[DATASET EXCERPT Boundary: Start]

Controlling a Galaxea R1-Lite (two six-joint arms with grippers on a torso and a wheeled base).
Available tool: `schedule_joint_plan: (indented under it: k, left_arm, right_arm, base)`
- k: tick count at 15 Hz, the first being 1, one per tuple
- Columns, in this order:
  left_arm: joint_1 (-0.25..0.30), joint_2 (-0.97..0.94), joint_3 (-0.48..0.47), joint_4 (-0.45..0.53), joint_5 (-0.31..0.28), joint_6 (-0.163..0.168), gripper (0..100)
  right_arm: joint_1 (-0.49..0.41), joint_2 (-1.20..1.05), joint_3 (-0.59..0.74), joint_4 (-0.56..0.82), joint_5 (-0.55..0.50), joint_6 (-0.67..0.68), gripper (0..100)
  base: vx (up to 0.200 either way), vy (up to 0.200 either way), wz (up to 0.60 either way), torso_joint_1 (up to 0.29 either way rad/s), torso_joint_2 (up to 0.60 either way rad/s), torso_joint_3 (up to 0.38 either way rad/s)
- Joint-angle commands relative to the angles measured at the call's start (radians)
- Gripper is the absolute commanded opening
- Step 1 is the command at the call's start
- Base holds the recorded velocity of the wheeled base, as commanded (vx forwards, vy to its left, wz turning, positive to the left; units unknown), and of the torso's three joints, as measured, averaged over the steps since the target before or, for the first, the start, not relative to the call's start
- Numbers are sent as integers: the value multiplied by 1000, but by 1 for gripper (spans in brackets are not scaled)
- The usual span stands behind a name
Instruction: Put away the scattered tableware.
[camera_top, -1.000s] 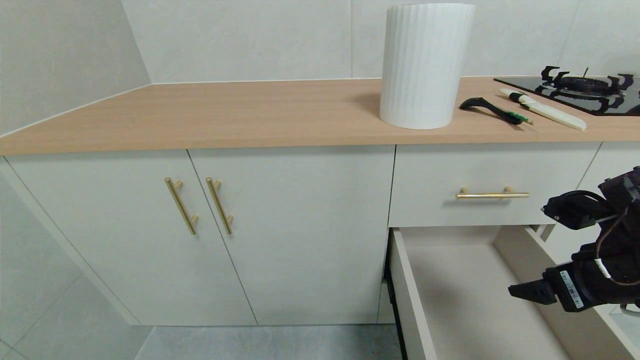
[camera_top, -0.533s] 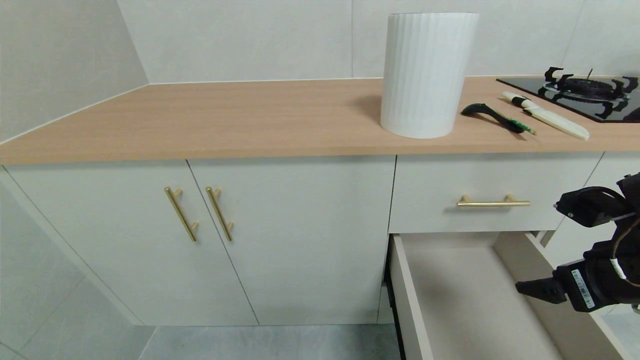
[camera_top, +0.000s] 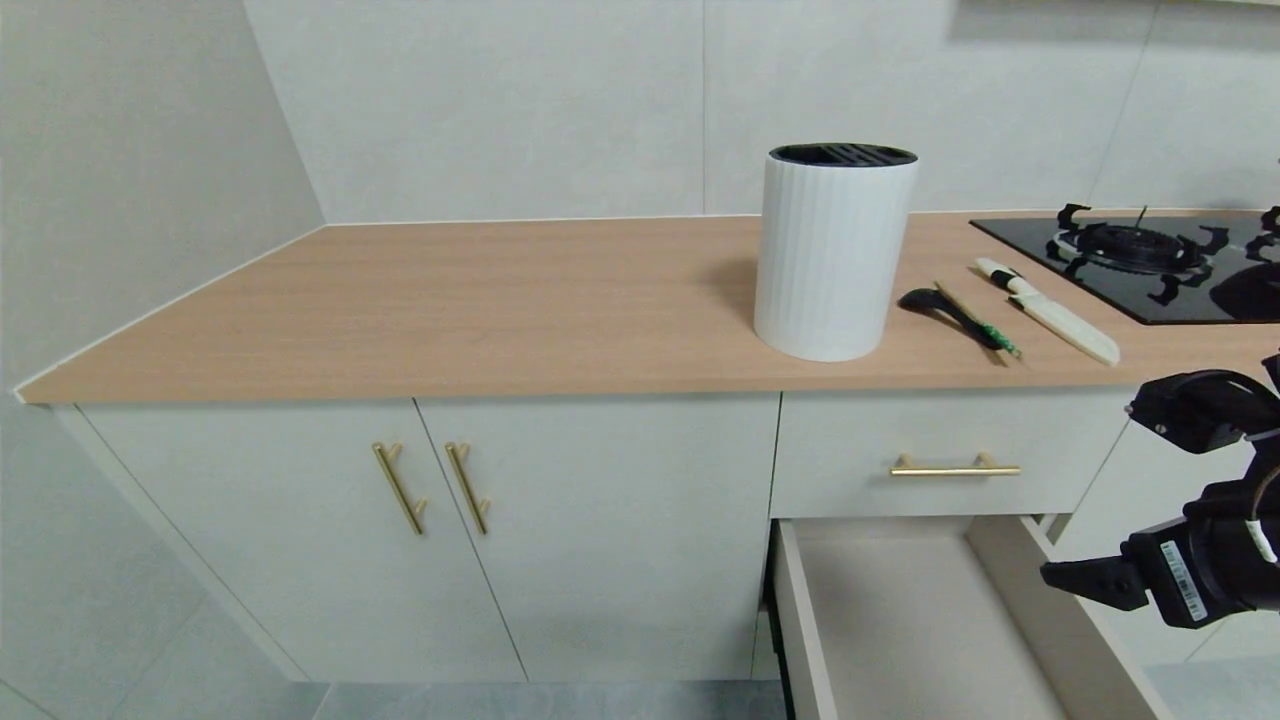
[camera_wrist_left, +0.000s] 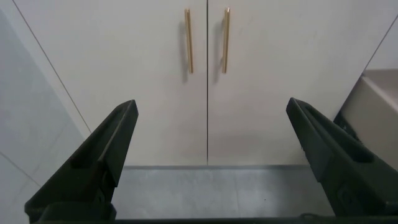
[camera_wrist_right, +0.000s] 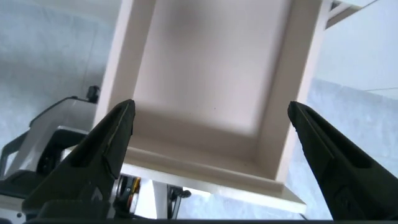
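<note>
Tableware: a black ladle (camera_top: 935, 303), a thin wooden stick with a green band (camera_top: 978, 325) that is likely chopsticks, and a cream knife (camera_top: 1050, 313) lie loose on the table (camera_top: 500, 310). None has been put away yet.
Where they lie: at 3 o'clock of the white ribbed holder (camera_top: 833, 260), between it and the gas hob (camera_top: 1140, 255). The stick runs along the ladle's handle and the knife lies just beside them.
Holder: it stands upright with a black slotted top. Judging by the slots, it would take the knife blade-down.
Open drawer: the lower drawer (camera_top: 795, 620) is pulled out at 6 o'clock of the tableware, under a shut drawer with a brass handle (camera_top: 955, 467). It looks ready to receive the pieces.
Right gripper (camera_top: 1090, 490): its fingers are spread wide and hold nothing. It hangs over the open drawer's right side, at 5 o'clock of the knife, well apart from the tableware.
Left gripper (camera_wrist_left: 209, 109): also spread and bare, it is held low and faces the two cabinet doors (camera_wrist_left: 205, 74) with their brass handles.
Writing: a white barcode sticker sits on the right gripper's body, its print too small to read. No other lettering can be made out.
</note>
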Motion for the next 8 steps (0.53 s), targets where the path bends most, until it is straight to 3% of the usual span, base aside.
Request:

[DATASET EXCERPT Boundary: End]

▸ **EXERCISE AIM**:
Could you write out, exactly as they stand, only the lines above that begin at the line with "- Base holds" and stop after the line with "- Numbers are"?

▸ **TASK ANSWER**:
- Base holds the recorded velocity of the wheeled base, as commanded (vx forwards, vy to its left, wz turning, positive to the left; units unknown), and of the torso's three joints, as measured, averaged over the steps since the target before or, for the first, the start, not relative to the call's start
- Numbers are sent as integers: the value multiplied by 1000, but by 1 for gripper (spans in brackets are not scaled)

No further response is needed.